*** Opening of Dataset extract ***

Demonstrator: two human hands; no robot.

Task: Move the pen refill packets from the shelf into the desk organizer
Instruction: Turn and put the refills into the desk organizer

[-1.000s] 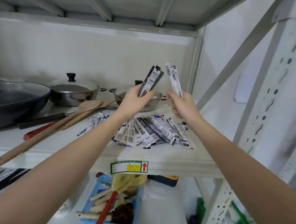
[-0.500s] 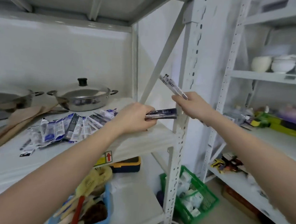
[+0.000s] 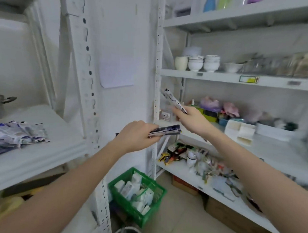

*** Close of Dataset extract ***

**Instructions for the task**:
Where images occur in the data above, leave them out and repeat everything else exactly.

**Solution for this problem**:
Demonstrator: two human hands; no robot.

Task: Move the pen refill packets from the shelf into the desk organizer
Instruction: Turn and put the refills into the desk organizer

[-1.000s] 
[-0.500s] 
[+0.000s] 

The output contains the complete answer to the exercise.